RMDs & Stretch Strategies for IRAs
A Required Minimum Distribution (RMD) is a life expectancy based forced distribution designed to prevent tax-deferred retirement savings accounts from becoming indefinite tax shelters. RMDs are generally based on the beneficiary’s actuarial life expectancy and can be more advantageous for younger the beneficiary, if properly planned and structured.
The key concepts pertaining to RMDs that every client should know include:
- Required Beginning Date (RBD)
- Calculating the RMD
- Penalty for Missing an RMD
- Form of Distribution
- Inherited IRAs
At the Law Office of Eric P. Zine we will help you structure an IRA inheritance through various types of trusts and strategies, to “stretch” an IRA over the beneficiaries’ life expectancy, while conforming to the strict RMD rules.
The Stretch IRA is a wealth transfer method that gives t you (and your beneficiaries) the ability to minimize taxes and increase or “stretch” your IRA’s tax-deferred growth potential over several future generations. In the short run, you would take your RMDs, beginning the year after you reach 70 ½ (age for mandatory RMDs), also minimizing income taxes. If income needs are not an issue for your spouse and children, then naming your younger grandchildren or great-grandchildren beneficiaries may allow you to stretch the value of the IRA out over generations.

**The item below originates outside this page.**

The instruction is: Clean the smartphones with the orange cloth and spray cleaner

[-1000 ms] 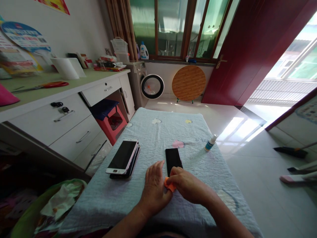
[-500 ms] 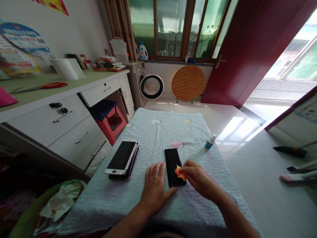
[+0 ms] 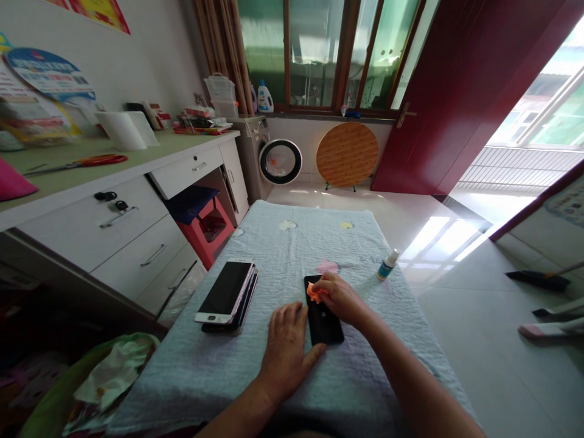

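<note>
A black smartphone [image 3: 325, 322] lies flat on the light blue cloth [image 3: 274, 249] that covers the table. My right hand [image 3: 340, 298] pinches a crumpled orange cloth [image 3: 316, 293] and presses it on the phone's upper part. Resting flat with fingers stretched, my left hand [image 3: 286, 340] touches the phone's left edge and has its thumb at the lower corner. To the left sits a stack of smartphones [image 3: 227, 295], a white-framed one with a dark screen on top. A small spray bottle [image 3: 387, 266] with a blue label stands upright to the right of the phone.
A desk [image 3: 182, 143] with drawers runs along the left, holding scissors [image 3: 86, 161] and a paper roll [image 3: 121, 129]. Under it is a red stool [image 3: 207, 228]. A washing machine [image 3: 250, 152] with its door open and a round wooden tabletop [image 3: 347, 154] stand behind.
My right hand has moved the orange cloth up the phone, from its lower right part to near its top. My left hand and the phone stay in place.
</note>
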The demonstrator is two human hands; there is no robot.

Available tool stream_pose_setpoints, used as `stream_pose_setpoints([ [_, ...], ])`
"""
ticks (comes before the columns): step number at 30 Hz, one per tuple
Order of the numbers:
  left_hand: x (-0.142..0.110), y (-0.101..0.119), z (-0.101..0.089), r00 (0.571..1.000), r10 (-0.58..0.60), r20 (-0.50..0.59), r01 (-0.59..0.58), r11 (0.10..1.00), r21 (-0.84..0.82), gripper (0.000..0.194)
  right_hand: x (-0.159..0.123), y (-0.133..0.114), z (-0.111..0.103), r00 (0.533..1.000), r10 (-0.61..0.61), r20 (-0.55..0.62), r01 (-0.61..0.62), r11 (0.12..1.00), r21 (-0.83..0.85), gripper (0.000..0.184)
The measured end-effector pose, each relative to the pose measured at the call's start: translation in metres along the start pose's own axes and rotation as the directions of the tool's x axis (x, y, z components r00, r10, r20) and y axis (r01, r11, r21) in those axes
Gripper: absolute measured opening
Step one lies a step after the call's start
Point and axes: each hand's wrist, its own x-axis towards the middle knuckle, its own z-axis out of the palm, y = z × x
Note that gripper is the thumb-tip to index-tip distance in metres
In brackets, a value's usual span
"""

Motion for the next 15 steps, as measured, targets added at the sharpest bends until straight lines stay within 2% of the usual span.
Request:
stream_pose_setpoints([
  [4,0.001,0.002,-0.003,0.999,-0.022,0.040,0.022,1.000,-0.001,0.065,0.022,0.014,-0.001,0.997,0.060,-0.043,-0.062,0.997,-0.036,0.026],
  [8,0.001,0.003,-0.004,0.998,-0.028,0.063,0.028,1.000,0.003,0.066,0.030,0.030,-0.001,0.986,0.135,-0.099,-0.140,0.989,-0.047,0.029],
  [15,0.000,0.001,-0.002,0.999,-0.016,0.032,0.016,1.000,0.000,0.067,0.011,0.047,-0.011,0.950,0.242,-0.199,-0.254,0.967,-0.036,0.028],
])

By limiting the forced income tax on mandatory income distributions, the “stretch” strategy will, in essence, prolong the timetable for required distributions, allowing IRA assets to continue to compound tax-deferred for many additional years; preserving the assets in the account for future generations.
Failure to adhere to the convoluted tax issues and distribution rules, however, may result in avoidable, taxable distributions and excess taxes and penalties, so careful and insightful planning is imperative.